A young girl I will call M is 19 and in her first year of college. She is a mini-version of myself when I was 19 and trying to find a cure to chronic pain while trying to figure out my major and fitting in with my peers. She asked me the same questions I had at her young age: “How were you able to go to college with chronic pain? How were you able to stop focusing on the pain? How did you find a way to fit in with your peers and have friends without seeming like the girl who is always in pain and tired?”

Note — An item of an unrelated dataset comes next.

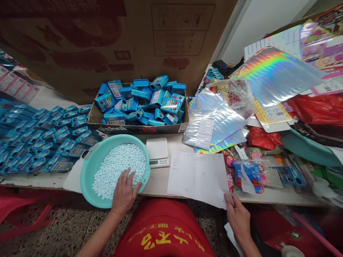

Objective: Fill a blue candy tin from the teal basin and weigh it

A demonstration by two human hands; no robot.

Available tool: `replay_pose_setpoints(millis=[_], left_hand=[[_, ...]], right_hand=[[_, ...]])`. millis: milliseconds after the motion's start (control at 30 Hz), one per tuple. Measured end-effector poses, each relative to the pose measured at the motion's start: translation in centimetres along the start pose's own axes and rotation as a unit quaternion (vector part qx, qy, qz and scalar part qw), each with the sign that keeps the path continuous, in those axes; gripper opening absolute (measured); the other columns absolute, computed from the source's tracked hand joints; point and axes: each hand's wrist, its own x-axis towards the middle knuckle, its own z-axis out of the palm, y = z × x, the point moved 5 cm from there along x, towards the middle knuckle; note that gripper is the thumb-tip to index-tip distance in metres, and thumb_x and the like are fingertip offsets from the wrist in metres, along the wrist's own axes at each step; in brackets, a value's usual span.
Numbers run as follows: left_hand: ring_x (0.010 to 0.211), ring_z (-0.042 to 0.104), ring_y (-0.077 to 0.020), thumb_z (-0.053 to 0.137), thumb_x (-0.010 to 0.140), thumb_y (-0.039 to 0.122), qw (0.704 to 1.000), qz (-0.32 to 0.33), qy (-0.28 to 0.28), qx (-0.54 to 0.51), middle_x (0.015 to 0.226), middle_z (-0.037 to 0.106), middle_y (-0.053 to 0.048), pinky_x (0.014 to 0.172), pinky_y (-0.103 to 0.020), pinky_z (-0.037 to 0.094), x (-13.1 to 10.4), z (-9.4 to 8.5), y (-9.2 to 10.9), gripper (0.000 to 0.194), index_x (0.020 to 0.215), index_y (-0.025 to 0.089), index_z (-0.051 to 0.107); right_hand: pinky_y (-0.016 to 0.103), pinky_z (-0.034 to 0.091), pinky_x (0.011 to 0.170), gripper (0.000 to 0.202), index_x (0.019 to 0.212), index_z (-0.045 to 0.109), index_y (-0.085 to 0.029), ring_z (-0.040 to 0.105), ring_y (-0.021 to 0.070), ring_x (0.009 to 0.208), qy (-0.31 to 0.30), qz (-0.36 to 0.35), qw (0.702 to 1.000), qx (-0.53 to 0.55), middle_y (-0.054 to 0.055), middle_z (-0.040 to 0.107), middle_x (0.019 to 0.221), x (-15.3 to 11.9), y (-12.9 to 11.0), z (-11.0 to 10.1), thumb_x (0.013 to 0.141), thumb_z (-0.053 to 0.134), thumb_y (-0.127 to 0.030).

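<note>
Left hand [124, 191] released, fingers spread on the pellets [115, 167] in the teal basin [85, 171], left of middle on the surface [155, 187]; basin overhangs the near edge. The hand covers some of the pellets. Right hand [236, 212] grasping the paper [198, 176] by its near right corner, which sticks out past the surface's near edge.

Scale [157, 151] sits between basin and paper, display toward the near edge. Behind basin and scale, toward the far edge, 1 low box [118, 130] heaped with blue packs [171, 104]; behind that, 1 tall carton [134, 39] blocks the view of the far edge. More blue packs stand in rows over the left end, close beside basin and box.

Right end cluttered: silver sheets [214, 121] fanned behind the paper, a larger rainbow sheet [278, 71] toward the far right corner, a red bag [264, 139] in the middle of it. Snack packs [249, 176] crowd the near edge just right of the paper, whose right side overlaps 1 red pack. Red stool [24, 210] below the surface's near left corner.
</note>
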Motion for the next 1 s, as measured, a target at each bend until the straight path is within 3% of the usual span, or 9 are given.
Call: replay_pose_setpoints(millis=[200,367,433,533,667,767,867,1000], left_hand=[[0.124,0.042,-0.0323,0.046,0.09,0.037,1.0,0.004,0.003,0.003,0.13,0.048,-0.019,0.099,-0.047,0.041,0.0,-0.1,0.1,0.041,0.123,0.012,0.047],[0.124,0.041,-0.0325,0.047,0.09,0.037,1.0,0.007,0.004,0.003,0.13,0.047,-0.019,0.099,-0.048,0.041,0.0,-0.1,0.1,0.042,0.124,0.012,0.045],[0.125,0.041,-0.0323,0.047,0.09,0.036,1.0,0.006,0.003,0.001,0.131,0.047,-0.019,0.1,-0.048,0.04,0.0,-0.1,0.1,0.043,0.125,0.012,0.045],[0.125,0.041,-0.0319,0.048,0.089,0.036,1.0,0.003,0.001,-0.001,0.131,0.047,-0.019,0.101,-0.047,0.04,-0.1,0.0,0.1,0.043,0.125,0.012,0.045],[0.124,0.042,-0.0318,0.049,0.089,0.036,1.0,0.008,0.003,0.003,0.129,0.048,-0.019,0.1,-0.047,0.04,-0.1,0.0,0.2,0.042,0.123,0.012,0.046],[0.124,0.042,-0.0318,0.049,0.089,0.036,1.0,0.012,0.002,0.005,0.129,0.049,-0.019,0.099,-0.047,0.041,-0.1,0.1,0.2,0.042,0.123,0.012,0.046],[0.124,0.042,-0.0319,0.049,0.089,0.036,1.0,0.008,0.001,0.006,0.129,0.049,-0.019,0.099,-0.047,0.041,-0.1,0.0,0.2,0.042,0.123,0.012,0.046],[0.123,0.043,-0.0324,0.05,0.088,0.036,1.0,0.004,-0.001,0.009,0.128,0.049,-0.02,0.099,-0.047,0.041,-0.1,0.0,0.2,0.043,0.123,0.011,0.046]], right_hand=[[0.033,0.048,0.07,0.077,0.093,0.07,-0.015,0.064,0.0293,0.084,0.031,-0.027,0.998,-0.041,0.014,0.071,0.091,0.2,-0.3,-0.3,0.069,0.036,-0.08],[0.035,0.046,0.067,0.076,0.105,0.066,-0.011,0.06,0.0252,0.075,0.151,-0.109,0.975,-0.119,0.016,0.064,0.093,-1.1,-2.8,-2.5,0.08,0.031,-0.074],[0.034,0.046,0.066,0.067,0.105,0.066,-0.011,0.059,0.0229,0.074,0.162,-0.158,0.969,-0.104,0.014,0.062,0.089,-1.8,-4.1,-2.4,0.084,0.036,-0.067],[0.029,0.048,0.066,0.049,0.102,0.065,-0.015,0.059,0.0195,0.076,0.077,-0.223,0.971,-0.033,0.01,0.061,0.087,-2.6,-6.2,0.7,0.087,0.043,-0.056],[0.028,0.05,0.069,0.038,0.104,0.063,-0.017,0.06,0.0176,0.08,-0.068,-0.238,0.969,0.002,0.008,0.06,0.089,-2.9,-9.0,7.9,0.091,0.04,-0.044],[0.029,0.049,0.067,0.033,0.109,0.062,-0.017,0.06,0.017,0.078,-0.118,-0.227,0.966,-0.029,0.007,0.059,0.092,-2.2,-10.6,12.6,0.09,0.042,-0.034],[0.028,0.046,0.06,0.032,0.114,0.061,-0.018,0.06,0.0175,0.077,-0.129,-0.207,0.968,-0.06,0.007,0.057,0.097,-0.9,-11.4,15.2,0.087,0.047,-0.028],[0.026,0.041,0.055,0.032,0.115,0.061,-0.023,0.059,0.0167,0.075,-0.151,-0.184,0.966,-0.1,0.005,0.056,0.101,0.6,-11.2,16.6,0.085,0.051,-0.026]])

My answers are my truth, but they might not be what anyone wants to hear: I went to college but was unable to keep up with my numerous doctors appointments, medications, procedures while trying to keep up my grades. College was awful for me. I compared myself to everyone and had no real support group because I was no longer at home where my only real support system at that time was my dad. I found a way to be with my peers and “fit in” by doing what I beg others not to do: drink and go out all the time just in order to numb the physical pain enough to not only try and have fun but to maintain friendships.

How long was I able to keep up a great GPA, patient of the year in the doctor’s office, and maintain friendships while drinking my life away? I actually managed two years of this horrible, exhausting, depressing, un-fulfilling lifestyle until I broke down and everything fell apart. I dropped out of school so there was no GPA to maintain, I gave up on doctors and quit even trying to do anything healthy for myself, and moved to Colorado on a total whim. The only thing I was able maintain was drinking and “friends.” It took losing everything I had to come to a point of reality: I had to accept chronic pain as part of my life, lose all my friends, put total focus on my health, and learn how to manage chronic pain naturally.

I did not return to college until I was able to maintain a routine where chronic pain no longer controlled my life. People may be thinking, “There is no way I would be able to live with chronic pain and be happy. It is impossible. How will I ever be happy? How will I ever have friends or the life I deserve? How will I ever study in college and even harder, how will I ever be able to work?”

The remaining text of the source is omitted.